Wherever the word "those" appears in the entries, copy the whole line.

• GIVEN DATA
======
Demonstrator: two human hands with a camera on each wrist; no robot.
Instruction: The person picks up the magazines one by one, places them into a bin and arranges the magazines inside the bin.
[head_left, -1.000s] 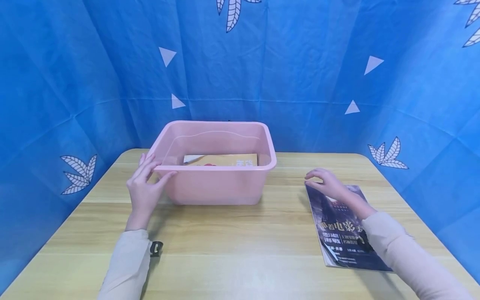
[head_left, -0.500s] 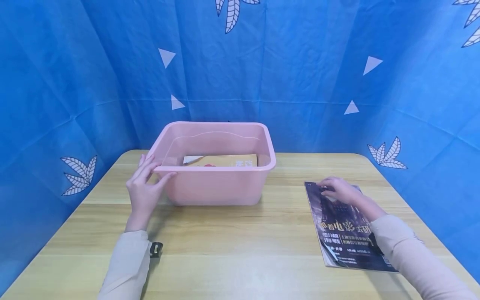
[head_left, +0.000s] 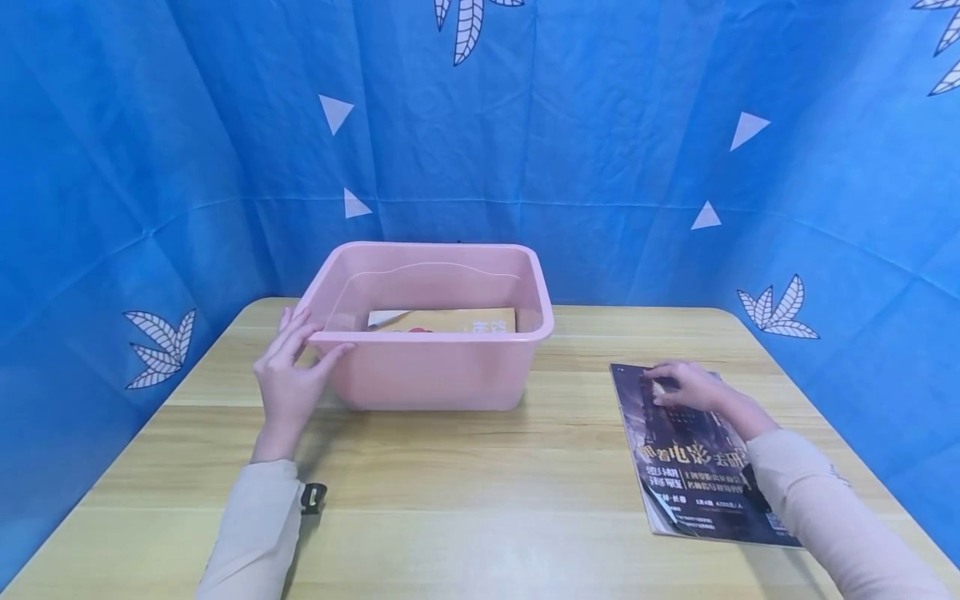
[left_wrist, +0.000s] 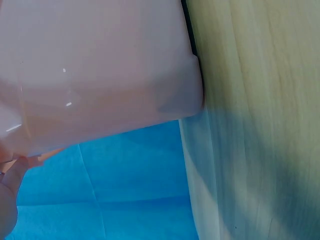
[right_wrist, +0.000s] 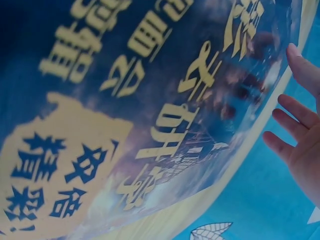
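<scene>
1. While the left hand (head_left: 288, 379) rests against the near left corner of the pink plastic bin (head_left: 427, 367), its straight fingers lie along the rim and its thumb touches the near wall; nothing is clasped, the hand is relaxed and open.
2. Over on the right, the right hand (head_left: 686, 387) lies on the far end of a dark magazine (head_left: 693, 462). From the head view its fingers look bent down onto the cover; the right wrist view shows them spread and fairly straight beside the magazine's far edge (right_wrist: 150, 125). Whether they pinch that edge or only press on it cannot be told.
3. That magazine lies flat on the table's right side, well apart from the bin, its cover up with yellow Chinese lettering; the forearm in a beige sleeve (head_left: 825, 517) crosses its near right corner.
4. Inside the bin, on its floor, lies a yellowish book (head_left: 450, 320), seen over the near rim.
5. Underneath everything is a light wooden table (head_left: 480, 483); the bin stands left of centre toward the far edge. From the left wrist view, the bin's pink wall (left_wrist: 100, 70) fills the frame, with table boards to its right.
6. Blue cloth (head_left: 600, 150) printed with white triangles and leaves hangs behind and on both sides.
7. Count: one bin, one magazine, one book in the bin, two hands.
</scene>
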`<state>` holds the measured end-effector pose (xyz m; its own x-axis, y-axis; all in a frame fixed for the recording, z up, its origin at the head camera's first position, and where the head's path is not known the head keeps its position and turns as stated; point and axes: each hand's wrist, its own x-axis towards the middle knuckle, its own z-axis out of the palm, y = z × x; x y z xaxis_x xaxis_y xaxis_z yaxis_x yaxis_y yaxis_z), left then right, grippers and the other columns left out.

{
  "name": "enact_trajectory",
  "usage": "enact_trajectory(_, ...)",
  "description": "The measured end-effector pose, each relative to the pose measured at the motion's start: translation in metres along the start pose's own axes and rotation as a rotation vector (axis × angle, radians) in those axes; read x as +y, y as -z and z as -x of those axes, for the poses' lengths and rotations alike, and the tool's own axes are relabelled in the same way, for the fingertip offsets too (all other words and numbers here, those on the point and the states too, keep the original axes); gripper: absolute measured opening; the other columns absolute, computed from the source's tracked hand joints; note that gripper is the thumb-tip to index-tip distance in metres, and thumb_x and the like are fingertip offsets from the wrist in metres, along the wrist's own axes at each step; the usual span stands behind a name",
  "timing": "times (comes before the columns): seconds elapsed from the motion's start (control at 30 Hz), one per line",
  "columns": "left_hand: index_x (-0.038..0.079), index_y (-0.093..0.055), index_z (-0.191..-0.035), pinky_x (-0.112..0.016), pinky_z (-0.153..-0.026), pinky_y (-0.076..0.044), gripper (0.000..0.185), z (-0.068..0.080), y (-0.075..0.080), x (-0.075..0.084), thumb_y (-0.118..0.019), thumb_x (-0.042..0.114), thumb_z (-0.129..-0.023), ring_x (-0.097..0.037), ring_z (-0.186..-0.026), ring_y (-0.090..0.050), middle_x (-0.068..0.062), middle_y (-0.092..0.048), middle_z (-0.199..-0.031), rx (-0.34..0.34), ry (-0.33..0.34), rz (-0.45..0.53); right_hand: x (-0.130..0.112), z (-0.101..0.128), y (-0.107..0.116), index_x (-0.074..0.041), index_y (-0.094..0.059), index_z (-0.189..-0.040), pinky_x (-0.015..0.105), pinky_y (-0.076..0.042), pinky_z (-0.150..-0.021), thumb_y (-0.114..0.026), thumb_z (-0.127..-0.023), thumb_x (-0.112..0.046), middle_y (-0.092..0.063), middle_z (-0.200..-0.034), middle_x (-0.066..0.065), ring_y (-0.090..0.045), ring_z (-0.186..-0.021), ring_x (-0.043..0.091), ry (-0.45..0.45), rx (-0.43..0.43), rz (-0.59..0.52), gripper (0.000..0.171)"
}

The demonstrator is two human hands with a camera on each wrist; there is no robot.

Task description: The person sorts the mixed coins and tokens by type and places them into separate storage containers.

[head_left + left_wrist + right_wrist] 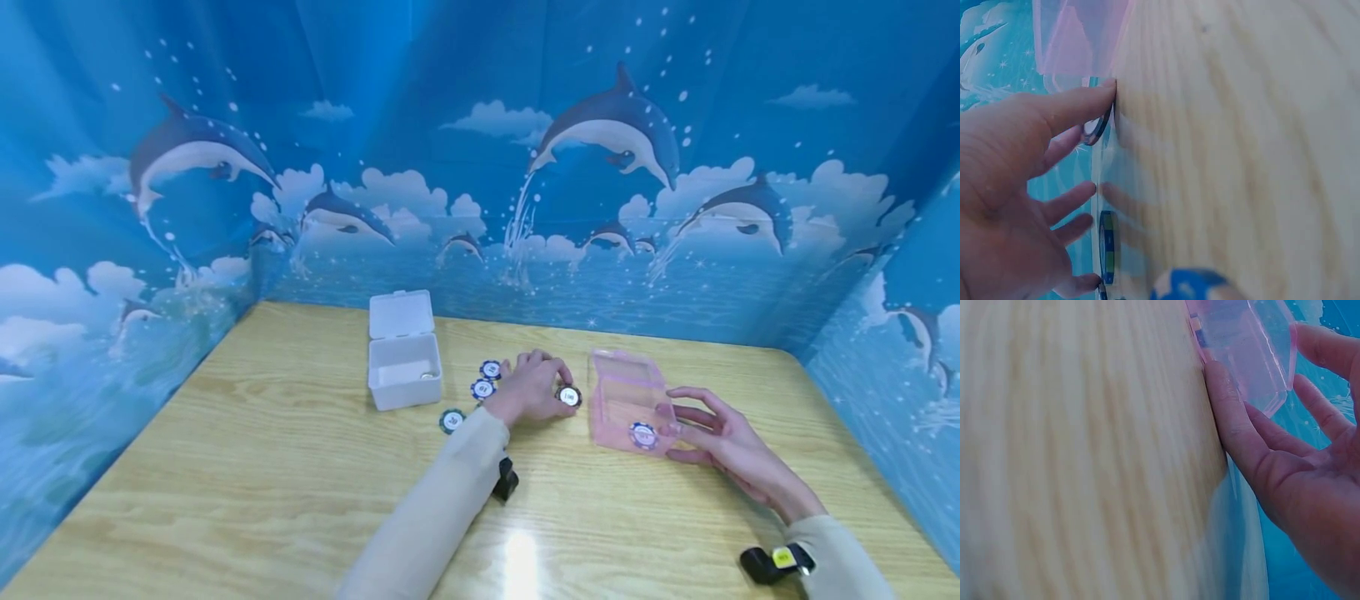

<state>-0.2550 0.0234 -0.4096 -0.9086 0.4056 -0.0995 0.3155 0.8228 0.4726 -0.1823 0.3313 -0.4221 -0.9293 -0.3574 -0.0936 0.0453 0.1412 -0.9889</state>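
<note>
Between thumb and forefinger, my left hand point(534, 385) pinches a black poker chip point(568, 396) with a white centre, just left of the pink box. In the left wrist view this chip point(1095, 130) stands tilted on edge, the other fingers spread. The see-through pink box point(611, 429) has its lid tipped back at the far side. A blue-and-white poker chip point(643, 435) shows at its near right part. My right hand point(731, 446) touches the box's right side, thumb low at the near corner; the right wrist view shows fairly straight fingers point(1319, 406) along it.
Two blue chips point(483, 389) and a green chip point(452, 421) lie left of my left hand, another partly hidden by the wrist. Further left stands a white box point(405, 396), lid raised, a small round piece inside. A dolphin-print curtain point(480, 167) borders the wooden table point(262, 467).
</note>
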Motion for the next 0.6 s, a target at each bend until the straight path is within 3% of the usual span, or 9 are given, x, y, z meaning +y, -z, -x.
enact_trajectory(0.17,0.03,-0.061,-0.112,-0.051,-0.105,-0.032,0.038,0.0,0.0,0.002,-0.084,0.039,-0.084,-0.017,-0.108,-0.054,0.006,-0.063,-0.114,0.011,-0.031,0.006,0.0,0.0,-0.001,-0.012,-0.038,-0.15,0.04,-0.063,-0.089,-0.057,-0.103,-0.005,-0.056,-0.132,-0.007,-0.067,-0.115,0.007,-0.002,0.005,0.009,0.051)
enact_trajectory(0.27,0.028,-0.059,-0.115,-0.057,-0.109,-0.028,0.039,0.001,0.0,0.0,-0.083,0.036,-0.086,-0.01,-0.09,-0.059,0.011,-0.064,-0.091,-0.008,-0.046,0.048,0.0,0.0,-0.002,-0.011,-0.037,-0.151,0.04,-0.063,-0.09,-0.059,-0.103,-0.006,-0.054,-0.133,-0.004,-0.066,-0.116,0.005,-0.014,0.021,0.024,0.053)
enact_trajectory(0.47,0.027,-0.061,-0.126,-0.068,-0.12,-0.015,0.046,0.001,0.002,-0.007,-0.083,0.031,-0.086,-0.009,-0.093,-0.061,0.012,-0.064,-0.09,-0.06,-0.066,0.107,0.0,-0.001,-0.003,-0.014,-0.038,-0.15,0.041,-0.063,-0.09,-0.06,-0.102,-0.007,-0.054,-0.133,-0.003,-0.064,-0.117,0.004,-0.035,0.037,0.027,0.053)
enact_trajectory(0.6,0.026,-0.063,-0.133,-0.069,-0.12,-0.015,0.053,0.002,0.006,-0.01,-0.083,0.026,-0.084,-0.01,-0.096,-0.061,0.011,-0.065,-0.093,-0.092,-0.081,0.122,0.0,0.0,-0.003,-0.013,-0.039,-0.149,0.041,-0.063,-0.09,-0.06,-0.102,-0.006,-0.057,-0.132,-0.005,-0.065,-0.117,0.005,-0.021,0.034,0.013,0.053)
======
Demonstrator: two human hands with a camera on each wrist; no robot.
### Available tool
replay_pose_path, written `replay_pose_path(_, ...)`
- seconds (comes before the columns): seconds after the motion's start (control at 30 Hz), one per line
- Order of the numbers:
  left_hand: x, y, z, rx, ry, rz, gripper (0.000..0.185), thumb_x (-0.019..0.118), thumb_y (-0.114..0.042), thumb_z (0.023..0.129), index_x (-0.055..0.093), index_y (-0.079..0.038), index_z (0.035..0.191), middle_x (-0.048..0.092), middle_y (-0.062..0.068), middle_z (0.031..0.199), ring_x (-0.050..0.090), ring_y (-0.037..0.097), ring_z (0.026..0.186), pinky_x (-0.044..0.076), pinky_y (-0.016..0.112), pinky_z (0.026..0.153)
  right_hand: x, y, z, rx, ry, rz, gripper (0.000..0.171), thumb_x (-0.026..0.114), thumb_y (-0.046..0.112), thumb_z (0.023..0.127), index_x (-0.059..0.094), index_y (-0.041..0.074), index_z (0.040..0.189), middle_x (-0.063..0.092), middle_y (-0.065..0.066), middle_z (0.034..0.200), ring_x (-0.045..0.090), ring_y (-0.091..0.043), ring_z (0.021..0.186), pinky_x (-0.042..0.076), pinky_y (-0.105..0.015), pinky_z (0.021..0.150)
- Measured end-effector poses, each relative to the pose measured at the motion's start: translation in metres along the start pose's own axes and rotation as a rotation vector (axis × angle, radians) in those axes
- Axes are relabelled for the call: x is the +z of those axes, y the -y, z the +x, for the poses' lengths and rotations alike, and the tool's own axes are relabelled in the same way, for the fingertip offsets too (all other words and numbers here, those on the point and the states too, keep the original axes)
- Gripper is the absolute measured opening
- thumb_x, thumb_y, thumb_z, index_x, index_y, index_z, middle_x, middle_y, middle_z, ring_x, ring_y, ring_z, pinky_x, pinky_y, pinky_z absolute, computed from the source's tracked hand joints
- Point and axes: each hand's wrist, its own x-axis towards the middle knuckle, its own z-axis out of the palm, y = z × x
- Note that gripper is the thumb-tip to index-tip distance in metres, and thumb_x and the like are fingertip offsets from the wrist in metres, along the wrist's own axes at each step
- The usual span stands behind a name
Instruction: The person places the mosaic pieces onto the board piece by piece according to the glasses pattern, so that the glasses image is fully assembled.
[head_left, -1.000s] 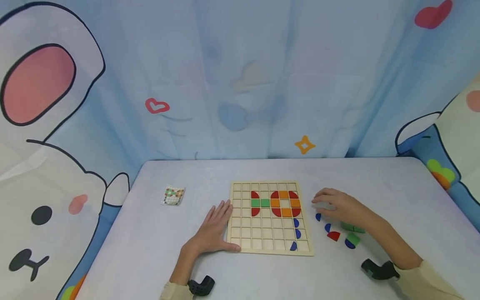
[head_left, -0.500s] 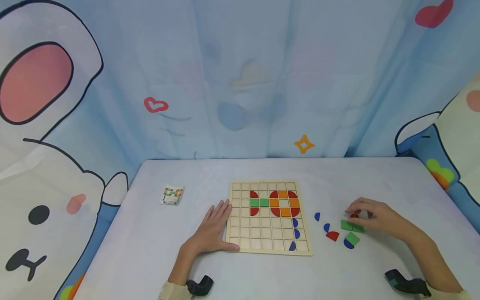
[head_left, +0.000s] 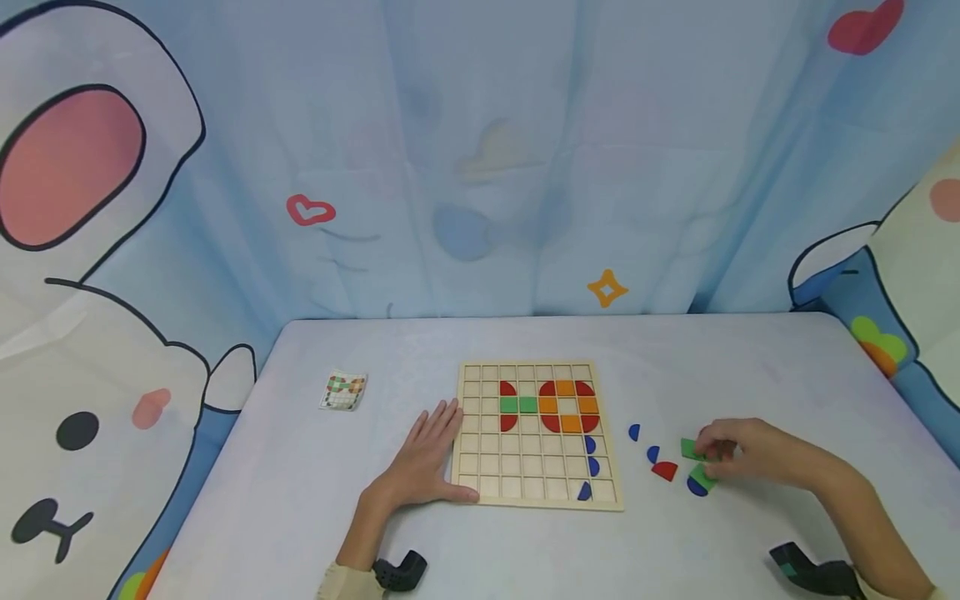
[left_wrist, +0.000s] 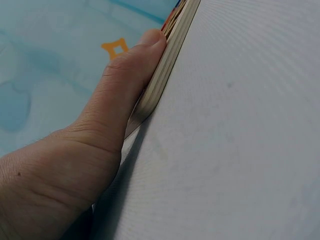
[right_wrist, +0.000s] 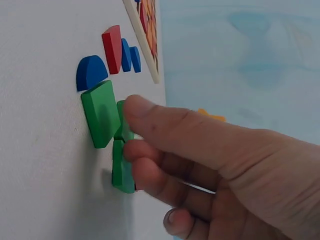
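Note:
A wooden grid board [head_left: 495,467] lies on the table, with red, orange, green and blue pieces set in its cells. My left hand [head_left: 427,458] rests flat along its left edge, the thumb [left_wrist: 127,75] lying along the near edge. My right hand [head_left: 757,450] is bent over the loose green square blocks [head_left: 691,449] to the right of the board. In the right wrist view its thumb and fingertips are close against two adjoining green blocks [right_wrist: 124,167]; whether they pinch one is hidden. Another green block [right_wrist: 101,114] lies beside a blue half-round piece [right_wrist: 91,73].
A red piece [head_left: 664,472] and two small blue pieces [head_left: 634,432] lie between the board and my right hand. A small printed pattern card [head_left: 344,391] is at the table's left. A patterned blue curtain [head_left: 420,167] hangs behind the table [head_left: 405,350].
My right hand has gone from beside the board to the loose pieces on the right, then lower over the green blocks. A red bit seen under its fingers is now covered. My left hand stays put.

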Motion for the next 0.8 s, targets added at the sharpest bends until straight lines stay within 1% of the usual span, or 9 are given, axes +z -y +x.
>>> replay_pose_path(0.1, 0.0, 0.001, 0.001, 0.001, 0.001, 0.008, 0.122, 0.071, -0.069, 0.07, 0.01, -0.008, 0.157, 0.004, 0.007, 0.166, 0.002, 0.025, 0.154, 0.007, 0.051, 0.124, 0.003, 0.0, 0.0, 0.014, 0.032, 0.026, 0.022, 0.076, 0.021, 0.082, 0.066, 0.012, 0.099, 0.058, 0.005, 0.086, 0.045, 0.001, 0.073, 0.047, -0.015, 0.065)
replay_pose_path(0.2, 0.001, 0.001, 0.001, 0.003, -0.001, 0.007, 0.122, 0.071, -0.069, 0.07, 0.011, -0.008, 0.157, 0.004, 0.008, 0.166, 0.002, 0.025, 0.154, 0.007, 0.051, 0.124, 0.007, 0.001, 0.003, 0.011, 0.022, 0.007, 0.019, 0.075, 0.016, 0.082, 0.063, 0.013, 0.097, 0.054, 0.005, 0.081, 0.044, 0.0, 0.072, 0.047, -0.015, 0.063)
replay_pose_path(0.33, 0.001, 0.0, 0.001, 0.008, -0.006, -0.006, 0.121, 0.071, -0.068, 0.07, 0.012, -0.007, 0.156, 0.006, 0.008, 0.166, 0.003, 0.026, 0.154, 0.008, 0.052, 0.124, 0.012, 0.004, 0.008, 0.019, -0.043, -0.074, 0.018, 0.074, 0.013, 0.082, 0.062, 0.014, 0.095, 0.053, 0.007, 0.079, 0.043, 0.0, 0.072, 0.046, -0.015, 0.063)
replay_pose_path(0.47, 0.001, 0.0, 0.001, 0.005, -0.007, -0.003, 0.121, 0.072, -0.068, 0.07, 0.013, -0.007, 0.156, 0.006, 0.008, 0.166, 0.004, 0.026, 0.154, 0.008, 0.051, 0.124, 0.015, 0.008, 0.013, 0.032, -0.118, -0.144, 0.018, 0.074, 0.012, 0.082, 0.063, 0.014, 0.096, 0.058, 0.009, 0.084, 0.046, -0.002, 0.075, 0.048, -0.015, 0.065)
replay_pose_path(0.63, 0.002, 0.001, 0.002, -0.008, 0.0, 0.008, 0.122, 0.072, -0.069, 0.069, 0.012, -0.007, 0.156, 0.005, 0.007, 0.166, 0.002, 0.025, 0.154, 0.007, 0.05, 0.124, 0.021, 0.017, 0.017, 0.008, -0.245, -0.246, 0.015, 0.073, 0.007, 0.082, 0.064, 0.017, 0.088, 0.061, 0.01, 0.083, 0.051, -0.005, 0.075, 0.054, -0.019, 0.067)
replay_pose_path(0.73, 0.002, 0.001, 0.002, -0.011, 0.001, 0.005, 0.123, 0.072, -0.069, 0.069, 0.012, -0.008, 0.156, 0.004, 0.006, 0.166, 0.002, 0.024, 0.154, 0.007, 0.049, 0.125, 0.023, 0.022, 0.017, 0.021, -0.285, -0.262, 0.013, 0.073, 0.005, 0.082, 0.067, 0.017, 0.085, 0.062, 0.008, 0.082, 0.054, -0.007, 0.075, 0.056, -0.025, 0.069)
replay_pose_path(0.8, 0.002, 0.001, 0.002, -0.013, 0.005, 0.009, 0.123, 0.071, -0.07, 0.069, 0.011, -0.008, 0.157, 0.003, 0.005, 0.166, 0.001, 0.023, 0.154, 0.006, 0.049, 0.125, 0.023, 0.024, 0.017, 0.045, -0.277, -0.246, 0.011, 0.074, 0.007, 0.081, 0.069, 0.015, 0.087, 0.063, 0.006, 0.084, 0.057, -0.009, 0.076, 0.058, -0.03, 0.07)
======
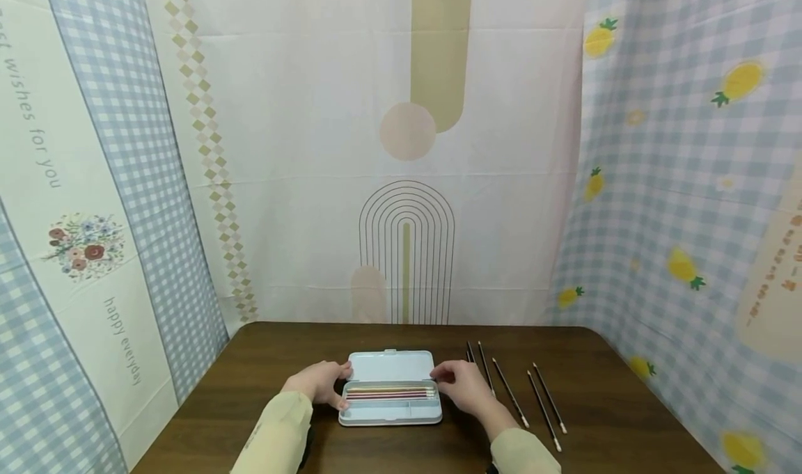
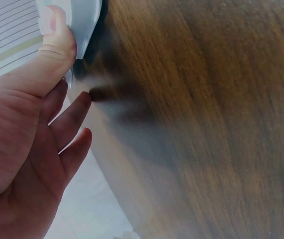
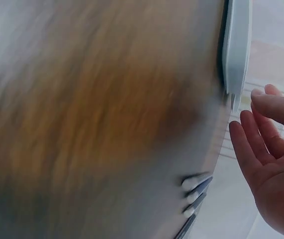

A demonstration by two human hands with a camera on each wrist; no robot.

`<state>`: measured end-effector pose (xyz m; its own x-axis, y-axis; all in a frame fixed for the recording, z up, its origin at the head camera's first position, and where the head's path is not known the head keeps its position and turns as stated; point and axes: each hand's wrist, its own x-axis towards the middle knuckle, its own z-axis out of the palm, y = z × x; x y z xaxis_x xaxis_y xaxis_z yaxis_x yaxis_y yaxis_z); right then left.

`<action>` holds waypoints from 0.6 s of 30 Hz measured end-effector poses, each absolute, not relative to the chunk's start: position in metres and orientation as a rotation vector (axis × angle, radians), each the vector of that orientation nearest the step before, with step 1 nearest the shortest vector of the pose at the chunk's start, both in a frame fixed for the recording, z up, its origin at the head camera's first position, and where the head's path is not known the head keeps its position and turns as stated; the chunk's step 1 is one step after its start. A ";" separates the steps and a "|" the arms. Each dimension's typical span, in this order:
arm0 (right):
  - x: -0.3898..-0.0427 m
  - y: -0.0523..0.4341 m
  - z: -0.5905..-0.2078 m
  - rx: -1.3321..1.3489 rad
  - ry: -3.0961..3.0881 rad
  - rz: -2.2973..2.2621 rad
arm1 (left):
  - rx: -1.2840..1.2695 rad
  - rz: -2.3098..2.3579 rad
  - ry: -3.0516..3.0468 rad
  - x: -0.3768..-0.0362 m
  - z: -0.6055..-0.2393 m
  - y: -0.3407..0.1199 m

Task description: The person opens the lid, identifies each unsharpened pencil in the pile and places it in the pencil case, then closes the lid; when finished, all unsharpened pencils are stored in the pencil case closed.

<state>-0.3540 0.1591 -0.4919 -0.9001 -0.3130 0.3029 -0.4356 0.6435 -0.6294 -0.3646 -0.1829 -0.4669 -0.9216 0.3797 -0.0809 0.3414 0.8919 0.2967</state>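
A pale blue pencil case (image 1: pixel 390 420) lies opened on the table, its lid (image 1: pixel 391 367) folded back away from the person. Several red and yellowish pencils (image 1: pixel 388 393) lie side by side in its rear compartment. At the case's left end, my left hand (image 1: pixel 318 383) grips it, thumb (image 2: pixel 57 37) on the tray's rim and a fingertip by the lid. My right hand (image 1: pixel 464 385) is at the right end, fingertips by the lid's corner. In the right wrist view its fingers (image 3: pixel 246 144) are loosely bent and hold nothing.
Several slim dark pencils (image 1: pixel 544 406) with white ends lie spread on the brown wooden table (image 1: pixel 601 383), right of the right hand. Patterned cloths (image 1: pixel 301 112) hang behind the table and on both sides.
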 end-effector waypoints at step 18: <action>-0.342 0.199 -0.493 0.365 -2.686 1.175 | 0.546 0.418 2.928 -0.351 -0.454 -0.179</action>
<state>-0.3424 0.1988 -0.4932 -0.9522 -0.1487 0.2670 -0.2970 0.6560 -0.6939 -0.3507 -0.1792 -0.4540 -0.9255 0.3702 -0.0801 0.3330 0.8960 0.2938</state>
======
• SOLUTION
  "description": "The measured end-effector pose, each relative to the pose measured at the motion's start: translation in metres along the start pose's own axes and rotation as a rotation vector (axis × angle, radians) in those axes; read x as +y, y as -z and z as -x of those axes, for the poses' lengths and rotations alike, and the tool's own axes are relabelled in the same way, for the fingertip offsets too (all other words and numbers here, those on the point and the states too, keep the original axes); gripper: absolute measured opening; the other columns absolute, computed from the source's tracked hand joints; note that gripper is the thumb-tip to index-tip distance in metres, and thumb_x and the like are fingertip offsets from the wrist in metres, along the wrist's own axes at each step; the usual span stands behind a name",
- Measured end-effector poses, each relative to the pose measured at the motion's start: translation in metres along the start pose's own axes and rotation as a rotation vector (axis × angle, radians) in those axes
- Axes are relabelled for the call: x is the +z of those axes, y the -y, z the +x, for the poses' lengths and rotations alike, and the tool's own axes are relabelled in the same way, for the fingertip offsets too (all other words and numbers here, those on the point and the states too, keep the original axes)

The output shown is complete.